GST Council Reduces Tax on Personal Care Products, Including Shampoo, Toothpaste, and Hair Oil, to 5%


GST Council Proposes Major Tax Cuts for Personal Care Items: A Game Changer for Consumers and Businesses

GST Council Proposes Major Tax Cuts on Personal Care Items, Aims to Boost Consumer Spending Ahead of Festive Season

In a significant move that could reshape the tax landscape for personal care products, the GST Council has agreed to review tax rates under a proposed two-slab system. Essential items such as hair oil, toothpaste, dental floss, and shampoo, currently taxed at 18%, are set to see a dramatic reduction to just 5%. This change is poised to benefit both consumers and major companies like Hindustan Unilever and Godrej Industries.

The immediate impact of this tax reduction will be a noticeable drop in retail prices, easing the financial burden on households. A 13-percentage-point cut in tax means that consumers will have more disposable income, particularly beneficial as the festive season approaches. With Diwali around the corner, the timing of this announcement is crucial, as consumer spending typically surges during this period. Lower prices are expected to stimulate demand, encouraging both fresh purchases and bulk buying.

This proposed tax shift aligns with Prime Minister Narendra Modi’s Independence Day address, where he emphasized the need for tax reforms aimed at everyday items. Under the broader GST 2.0 framework, the government plans to simplify the current four-slab tax system (5%, 12%, 18%, and 28%) into two primary rates: 5% for essential goods and 18% for standard items. Additionally, a separate high-rate category of around 40% is being considered for luxury and sin goods.

The implications of these reforms extend beyond personal care products. Nearly 90% of items currently in the 28% slab could transition to the 18% slab, while almost 99% of products in the 12% category may shift to 5%. These sweeping changes were discussed during the 56th GST Council meeting held on September 3-4, 2025.

This strategic move comes in the wake of the Trump administration’s imposition of a severe 50% tariff on a range of Indian goods, effective August 27, 2025. By reducing taxes on everyday consumer products, the Modi government aims to bolster internal consumption and mitigate the economic fallout from these tariffs, promoting a “vocal for local” approach to support India’s export-dependent industries.

Beauty Market Boom

The timing of this tax reduction is particularly relevant as India emerges as the fastest-growing online market for beauty products globally. According to NielsenIQ, beauty e-commerce and quick commerce sales surged by 39% in value between June and November 2024, significantly outpacing the 3% growth of physical stores. This trend is driven by a younger demographic eager to experiment with new products, fueled by social media influencers.
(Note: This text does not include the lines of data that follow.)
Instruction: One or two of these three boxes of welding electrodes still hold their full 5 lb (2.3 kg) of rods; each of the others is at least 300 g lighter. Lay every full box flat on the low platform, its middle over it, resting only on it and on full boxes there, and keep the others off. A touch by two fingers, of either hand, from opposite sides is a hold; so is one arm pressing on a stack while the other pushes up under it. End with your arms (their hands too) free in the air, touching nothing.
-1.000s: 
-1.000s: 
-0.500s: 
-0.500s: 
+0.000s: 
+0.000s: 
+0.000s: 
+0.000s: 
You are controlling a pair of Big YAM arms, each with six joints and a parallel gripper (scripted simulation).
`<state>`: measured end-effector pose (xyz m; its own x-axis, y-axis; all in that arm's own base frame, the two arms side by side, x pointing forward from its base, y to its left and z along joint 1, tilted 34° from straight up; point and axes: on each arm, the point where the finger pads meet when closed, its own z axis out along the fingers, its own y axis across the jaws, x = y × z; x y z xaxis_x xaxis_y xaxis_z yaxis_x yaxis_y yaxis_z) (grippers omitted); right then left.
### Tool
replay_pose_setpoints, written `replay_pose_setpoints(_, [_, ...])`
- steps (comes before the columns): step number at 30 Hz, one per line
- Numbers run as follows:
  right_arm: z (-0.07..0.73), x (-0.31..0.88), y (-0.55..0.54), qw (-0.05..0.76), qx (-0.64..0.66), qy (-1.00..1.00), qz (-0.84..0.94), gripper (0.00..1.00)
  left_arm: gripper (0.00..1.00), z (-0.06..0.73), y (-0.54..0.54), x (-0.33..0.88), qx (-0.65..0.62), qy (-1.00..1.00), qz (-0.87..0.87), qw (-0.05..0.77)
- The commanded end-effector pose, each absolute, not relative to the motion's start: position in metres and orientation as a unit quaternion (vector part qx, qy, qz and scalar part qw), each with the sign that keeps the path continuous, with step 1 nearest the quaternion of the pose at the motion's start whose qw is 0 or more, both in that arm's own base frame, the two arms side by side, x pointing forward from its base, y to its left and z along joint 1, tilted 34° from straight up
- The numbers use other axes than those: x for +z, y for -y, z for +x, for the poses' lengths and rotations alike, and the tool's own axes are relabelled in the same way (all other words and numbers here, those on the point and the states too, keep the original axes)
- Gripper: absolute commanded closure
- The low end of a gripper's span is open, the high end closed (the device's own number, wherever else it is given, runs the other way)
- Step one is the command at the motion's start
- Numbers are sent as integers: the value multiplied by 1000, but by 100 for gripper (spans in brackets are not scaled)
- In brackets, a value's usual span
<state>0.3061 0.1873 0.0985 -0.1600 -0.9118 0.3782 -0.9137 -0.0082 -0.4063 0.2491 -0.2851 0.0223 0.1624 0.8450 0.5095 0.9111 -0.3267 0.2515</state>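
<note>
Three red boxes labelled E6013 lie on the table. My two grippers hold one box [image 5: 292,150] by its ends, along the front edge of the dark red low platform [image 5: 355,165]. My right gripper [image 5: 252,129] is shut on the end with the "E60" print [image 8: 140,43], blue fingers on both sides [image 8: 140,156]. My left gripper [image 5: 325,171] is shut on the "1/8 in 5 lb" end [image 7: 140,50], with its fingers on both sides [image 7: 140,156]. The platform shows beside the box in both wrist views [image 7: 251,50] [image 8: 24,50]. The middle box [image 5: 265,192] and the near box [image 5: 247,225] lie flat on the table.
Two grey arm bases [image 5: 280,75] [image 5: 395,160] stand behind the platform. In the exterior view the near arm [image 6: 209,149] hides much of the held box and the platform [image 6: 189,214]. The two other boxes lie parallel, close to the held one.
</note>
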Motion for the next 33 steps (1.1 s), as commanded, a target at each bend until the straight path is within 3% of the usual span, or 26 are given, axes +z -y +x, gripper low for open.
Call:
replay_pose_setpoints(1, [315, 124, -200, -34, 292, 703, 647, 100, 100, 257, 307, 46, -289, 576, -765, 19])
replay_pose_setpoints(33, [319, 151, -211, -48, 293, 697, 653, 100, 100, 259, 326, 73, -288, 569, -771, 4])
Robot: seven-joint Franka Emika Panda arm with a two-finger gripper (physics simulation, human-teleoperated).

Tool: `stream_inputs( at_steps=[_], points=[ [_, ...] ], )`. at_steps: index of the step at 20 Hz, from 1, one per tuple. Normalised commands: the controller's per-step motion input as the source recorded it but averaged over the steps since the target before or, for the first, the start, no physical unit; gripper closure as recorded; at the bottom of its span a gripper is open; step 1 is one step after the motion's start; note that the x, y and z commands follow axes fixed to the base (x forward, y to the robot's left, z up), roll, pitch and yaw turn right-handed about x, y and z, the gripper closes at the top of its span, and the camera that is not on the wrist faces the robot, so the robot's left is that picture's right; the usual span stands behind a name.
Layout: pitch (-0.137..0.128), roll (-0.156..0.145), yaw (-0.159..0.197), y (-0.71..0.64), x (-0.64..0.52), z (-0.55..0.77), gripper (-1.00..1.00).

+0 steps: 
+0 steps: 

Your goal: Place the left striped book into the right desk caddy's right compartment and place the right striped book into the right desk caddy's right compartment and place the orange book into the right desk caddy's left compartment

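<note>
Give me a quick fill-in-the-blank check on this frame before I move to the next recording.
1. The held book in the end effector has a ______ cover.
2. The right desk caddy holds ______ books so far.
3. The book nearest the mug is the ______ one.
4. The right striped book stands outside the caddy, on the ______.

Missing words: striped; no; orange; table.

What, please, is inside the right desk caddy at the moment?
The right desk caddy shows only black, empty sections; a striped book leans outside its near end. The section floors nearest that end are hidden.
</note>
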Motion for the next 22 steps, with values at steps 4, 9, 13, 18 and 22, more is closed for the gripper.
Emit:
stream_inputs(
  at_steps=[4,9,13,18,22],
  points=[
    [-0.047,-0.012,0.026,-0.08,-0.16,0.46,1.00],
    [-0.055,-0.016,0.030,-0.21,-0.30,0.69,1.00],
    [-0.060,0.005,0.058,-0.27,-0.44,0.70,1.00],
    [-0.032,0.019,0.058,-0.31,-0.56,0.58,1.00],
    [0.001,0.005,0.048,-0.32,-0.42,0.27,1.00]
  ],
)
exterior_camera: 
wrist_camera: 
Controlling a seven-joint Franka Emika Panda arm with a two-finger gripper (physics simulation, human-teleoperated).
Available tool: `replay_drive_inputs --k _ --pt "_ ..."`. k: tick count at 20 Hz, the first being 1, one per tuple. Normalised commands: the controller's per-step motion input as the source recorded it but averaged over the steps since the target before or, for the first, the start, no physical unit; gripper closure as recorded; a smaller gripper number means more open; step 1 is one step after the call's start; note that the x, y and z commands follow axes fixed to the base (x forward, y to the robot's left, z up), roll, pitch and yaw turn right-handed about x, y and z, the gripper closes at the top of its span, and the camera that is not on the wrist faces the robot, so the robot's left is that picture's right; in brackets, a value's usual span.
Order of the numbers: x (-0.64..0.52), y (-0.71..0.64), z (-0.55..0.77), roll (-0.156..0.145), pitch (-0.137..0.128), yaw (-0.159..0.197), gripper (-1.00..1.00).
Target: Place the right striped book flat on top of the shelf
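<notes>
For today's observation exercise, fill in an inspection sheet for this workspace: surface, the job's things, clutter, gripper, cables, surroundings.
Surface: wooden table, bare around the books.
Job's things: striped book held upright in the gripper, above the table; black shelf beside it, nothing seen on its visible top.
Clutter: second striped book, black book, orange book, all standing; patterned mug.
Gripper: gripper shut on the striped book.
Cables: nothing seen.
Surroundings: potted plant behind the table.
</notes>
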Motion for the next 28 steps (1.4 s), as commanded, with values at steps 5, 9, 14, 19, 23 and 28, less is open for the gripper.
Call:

Both global luxury brands like MAC and Clinique, as well as mid-tier brands such as Lakme and L’Oreal, are witnessing rising demand online. Platforms like Amazon, Myntra, and Nykaa are leading the charge, with Nykaa reporting a 30% year-on-year growth in beauty orders during the December quarter.

Wider Economic and Consumer Impact

The implications of GST 2.0 extend beyond personal care items. By addressing inverted tax structures, these reforms could unlock working capital currently tied up in refunds, reduce compliance burdens, and enhance the competitiveness of domestic manufacturing. For micro, small, and medium enterprises (MSMEs), lower rates and a simplified tax framework could significantly cut compliance costs and support the formalization of unorganized businesses.

On the consumer front, cheaper goods across various categories will enhance purchasing power, making essential household items more affordable. This could lead to substantial price cuts in high-value consumer durables, further stimulating demand.

Moreover, the proposed elimination of the compensation cess by March 2026 aims to create a smoother and more predictable tax structure, transforming GST into a tool for both revenue collection and economic growth. Policymakers believe these reforms align with the goals of Atmanirbhar Bharat, promoting domestic production and reducing reliance on imports.

As the festive season approaches, the potential for increased consumer spending and economic growth looks promising, thanks to these transformative tax reforms.